*** Exercise data Section Begins ***
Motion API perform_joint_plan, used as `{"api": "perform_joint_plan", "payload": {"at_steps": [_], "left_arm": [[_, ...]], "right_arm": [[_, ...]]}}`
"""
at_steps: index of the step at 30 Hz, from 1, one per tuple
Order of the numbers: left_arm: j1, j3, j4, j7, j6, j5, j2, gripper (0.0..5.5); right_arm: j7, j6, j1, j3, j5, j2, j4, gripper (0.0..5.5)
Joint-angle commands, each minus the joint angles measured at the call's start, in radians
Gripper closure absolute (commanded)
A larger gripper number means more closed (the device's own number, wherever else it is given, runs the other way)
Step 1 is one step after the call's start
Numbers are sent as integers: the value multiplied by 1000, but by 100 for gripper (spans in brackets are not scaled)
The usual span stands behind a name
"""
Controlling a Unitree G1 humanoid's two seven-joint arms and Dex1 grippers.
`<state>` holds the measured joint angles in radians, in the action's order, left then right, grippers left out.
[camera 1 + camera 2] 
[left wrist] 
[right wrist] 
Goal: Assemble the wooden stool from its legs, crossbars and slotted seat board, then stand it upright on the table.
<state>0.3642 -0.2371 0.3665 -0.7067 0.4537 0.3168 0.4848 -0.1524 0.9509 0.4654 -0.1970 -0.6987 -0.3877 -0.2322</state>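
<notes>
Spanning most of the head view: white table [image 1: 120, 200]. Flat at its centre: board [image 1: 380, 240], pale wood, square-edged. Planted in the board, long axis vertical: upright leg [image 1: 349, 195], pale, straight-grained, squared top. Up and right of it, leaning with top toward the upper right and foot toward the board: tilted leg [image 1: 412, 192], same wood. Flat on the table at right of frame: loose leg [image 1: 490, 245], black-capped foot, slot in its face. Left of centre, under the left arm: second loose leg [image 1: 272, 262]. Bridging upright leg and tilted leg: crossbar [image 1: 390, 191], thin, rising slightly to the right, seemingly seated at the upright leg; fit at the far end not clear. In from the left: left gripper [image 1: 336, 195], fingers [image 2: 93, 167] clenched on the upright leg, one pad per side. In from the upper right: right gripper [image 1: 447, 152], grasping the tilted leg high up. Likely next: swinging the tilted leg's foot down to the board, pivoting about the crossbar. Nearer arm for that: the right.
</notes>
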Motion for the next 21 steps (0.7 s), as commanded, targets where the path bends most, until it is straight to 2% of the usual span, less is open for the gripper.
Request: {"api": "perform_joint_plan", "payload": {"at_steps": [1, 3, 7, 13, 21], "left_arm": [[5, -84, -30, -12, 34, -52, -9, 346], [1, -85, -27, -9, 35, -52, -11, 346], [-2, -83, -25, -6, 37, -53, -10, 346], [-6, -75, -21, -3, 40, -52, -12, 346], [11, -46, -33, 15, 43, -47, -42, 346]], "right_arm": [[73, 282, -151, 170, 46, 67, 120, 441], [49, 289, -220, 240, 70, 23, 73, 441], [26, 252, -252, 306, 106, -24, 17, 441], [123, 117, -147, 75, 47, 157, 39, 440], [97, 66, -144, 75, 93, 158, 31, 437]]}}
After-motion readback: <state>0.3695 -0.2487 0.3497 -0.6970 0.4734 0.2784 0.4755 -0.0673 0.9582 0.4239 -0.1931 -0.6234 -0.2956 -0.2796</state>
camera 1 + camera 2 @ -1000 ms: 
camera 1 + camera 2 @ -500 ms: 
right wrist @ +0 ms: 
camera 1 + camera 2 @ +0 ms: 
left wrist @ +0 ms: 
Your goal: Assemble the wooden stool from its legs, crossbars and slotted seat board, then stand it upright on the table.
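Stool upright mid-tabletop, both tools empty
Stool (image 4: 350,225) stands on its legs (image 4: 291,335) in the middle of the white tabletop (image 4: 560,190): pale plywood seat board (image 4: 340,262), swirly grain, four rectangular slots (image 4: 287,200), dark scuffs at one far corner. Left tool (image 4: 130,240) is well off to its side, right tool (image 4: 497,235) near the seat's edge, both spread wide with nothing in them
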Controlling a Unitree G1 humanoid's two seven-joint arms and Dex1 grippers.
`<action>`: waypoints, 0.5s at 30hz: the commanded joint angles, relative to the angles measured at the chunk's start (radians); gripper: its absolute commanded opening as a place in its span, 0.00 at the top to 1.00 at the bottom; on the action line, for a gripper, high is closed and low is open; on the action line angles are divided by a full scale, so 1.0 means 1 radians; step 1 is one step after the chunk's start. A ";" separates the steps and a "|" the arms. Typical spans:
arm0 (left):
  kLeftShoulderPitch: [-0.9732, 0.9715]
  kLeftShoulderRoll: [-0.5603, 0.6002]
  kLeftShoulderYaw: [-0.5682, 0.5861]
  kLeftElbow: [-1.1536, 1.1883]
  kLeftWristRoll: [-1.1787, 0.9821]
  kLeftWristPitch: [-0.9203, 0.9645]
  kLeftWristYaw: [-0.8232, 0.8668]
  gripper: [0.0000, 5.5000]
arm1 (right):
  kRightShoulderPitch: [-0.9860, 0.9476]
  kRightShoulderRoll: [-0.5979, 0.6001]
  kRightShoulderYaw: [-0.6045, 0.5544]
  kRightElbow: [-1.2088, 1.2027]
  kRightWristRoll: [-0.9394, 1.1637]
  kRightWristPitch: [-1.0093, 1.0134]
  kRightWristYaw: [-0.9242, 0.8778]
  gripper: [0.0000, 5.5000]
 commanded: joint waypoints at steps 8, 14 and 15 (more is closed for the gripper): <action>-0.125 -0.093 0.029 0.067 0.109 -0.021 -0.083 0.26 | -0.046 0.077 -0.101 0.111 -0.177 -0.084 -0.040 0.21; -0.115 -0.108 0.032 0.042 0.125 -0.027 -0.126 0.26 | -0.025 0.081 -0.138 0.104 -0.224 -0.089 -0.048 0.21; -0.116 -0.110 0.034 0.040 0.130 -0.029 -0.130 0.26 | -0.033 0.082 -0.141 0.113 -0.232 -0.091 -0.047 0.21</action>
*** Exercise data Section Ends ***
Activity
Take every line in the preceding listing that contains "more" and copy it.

Task solution
A larger gripper number means more closed (the device's own number, wherever else it is given, runs the other way)
 commanded: joint waypoints at steps 8, 14 and 15 (more is closed for the gripper): <action>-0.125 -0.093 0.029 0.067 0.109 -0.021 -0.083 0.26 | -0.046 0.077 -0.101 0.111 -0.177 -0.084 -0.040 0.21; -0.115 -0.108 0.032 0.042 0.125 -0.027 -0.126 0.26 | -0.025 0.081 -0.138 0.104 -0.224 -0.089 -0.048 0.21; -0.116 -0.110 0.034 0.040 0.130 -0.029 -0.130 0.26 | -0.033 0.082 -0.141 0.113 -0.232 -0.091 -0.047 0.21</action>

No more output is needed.